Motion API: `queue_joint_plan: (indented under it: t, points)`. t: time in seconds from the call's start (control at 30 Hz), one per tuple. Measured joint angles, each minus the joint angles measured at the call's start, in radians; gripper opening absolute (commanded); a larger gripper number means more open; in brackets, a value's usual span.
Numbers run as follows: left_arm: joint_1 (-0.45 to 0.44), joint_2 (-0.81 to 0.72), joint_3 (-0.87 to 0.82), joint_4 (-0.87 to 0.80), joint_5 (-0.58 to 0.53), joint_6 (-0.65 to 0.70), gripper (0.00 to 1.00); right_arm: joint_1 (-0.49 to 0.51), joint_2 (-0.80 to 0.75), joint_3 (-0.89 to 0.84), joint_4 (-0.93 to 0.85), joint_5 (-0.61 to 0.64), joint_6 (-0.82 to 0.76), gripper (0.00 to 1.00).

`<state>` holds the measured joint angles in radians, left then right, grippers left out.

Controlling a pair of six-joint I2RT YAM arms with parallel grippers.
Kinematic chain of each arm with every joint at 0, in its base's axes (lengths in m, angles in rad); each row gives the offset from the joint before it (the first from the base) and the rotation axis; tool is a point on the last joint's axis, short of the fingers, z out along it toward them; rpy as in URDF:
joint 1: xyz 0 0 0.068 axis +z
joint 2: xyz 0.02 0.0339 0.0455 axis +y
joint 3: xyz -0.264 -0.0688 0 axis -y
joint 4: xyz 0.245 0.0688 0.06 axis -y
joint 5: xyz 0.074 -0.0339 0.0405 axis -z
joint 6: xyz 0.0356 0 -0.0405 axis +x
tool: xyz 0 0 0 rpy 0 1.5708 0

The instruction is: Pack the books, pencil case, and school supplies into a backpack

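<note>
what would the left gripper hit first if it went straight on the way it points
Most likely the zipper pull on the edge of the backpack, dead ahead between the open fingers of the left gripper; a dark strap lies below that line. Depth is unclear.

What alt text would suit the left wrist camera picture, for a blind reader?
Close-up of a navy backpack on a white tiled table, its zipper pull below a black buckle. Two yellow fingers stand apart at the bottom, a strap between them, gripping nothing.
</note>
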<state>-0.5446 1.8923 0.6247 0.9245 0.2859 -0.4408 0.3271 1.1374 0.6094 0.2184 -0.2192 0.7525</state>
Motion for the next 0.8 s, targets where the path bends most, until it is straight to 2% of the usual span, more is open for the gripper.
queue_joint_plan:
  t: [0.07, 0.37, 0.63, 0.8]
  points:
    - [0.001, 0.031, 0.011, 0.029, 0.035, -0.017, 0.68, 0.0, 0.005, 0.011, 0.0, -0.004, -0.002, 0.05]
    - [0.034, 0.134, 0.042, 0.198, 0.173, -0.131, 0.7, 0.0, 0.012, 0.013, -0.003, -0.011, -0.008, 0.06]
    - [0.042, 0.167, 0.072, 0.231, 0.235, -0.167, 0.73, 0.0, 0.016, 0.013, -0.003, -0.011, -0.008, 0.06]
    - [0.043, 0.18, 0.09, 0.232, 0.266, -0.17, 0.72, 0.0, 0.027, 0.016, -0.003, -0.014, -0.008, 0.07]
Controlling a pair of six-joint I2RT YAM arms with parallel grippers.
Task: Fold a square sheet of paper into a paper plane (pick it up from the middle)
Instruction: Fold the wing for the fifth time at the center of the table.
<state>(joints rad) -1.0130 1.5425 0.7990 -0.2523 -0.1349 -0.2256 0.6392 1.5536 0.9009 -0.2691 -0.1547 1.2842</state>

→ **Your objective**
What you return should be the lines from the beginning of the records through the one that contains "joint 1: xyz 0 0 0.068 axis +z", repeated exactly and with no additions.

→ **Result**
Motion API: `queue_joint_plan: (indented under it: t, points)`. t: time in seconds from the call's start (control at 30 Hz), one per tuple. Measured joint angles, each minus the joint angles measured at the call's start, in radians; gripper opening absolute (commanded); a larger gripper number means more open; in brackets, a value's usual span.
Numbers run as follows: left_arm: joint_1 (-0.45 to 0.44), joint_2 (-0.81 to 0.72), joint_3 (-0.87 to 0.82), joint_4 (-0.87 to 0.80), joint_5 (-0.58 to 0.53), joint_6 (-0.65 to 0.70), gripper (0.00 to 1.00); right_arm: joint_1 (-0.49 to 0.51), joint_2 (-0.80 to 0.75), joint_3 (-0.89 to 0.84), joint_4 (-0.93 to 0.85), joint_5 (-0.61 to 0.64), joint_6 (-0.82 to 0.76), gripper (0.00 to 1.00).

`<state>` holds the measured joint angles in radians, left then right, grippers left out.

Controlling a pair of six-joint I2RT YAM arms with parallel grippers.
Kinematic chain of each arm with every joint at 0, in its base's axes (lengths in m, angles in rad); each row gives the offset from the joint before it (the first from the base) and the rotation axis; tool is a point on the last joint's axis, short of the fingers, z out along it toward them; rpy as in URDF:
joint 1: xyz 0 0 0.068 axis +z

With this, the exercise is done.